Every line from the one that contains "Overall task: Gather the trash" to the end of the material below should be output exactly, with both ends included and nothing else.

Content starts

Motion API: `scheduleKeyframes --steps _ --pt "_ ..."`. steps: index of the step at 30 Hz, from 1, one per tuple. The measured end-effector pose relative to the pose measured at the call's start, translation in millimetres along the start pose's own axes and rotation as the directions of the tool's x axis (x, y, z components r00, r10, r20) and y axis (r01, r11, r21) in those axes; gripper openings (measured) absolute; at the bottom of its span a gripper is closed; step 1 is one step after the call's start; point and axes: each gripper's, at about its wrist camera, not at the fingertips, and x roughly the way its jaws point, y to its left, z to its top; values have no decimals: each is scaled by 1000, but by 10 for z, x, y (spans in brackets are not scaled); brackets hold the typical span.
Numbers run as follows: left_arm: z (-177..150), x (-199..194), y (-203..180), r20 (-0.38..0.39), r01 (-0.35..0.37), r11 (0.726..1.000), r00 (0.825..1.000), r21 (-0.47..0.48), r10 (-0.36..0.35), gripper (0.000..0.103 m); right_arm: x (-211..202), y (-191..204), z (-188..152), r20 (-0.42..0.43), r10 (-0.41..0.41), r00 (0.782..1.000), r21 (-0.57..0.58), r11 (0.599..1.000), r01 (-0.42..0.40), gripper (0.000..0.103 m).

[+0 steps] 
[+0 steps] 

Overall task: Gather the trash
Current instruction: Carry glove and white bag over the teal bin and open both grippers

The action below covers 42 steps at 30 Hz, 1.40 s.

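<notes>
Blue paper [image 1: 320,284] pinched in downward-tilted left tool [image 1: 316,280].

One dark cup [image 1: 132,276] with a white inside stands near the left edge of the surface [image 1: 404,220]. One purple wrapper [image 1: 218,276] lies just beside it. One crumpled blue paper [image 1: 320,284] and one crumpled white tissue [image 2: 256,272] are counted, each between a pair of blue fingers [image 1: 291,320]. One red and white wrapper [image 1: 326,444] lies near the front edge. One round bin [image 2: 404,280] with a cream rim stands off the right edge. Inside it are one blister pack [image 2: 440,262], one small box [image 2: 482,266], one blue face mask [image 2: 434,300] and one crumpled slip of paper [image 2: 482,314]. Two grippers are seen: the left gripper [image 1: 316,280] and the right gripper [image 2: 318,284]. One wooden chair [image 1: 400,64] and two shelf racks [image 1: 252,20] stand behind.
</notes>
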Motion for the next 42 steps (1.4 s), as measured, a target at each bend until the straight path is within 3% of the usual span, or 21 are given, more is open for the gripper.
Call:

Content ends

#### SOLUTION TO THE EXERCISE:
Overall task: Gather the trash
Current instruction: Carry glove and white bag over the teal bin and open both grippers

The action below covers 42 steps at 30 Hz, 1.40 s.

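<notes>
Blue paper [image 1: 320,284] pinched in downward-tilted left tool [image 1: 316,280].

One dark cup [image 1: 132,276] with a white inside stands near the left edge of the surface [image 1: 404,220]. One purple wrapper [image 1: 218,276] lies just beside it. One crumpled blue paper [image 1: 320,284] and one crumpled white tissue [image 2: 256,272] are counted, each between a pair of blue fingers [image 1: 291,320]. One red and white wrapper [image 1: 326,444] lies near the front edge. One round bin [image 2: 404,280] with a cream rim stands off the right edge. Inside it are one blister pack [image 2: 440,262], one small box [image 2: 482,266], one blue face mask [image 2: 434,300] and one crumpled slip of paper [image 2: 482,314]. Two grippers are seen: the left gripper [image 1: 316,280] and the right gripper [image 2: 318,284]. One wooden chair [image 1: 400,64] and two shelf racks [image 1: 252,20] stand behind.
</notes>
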Motion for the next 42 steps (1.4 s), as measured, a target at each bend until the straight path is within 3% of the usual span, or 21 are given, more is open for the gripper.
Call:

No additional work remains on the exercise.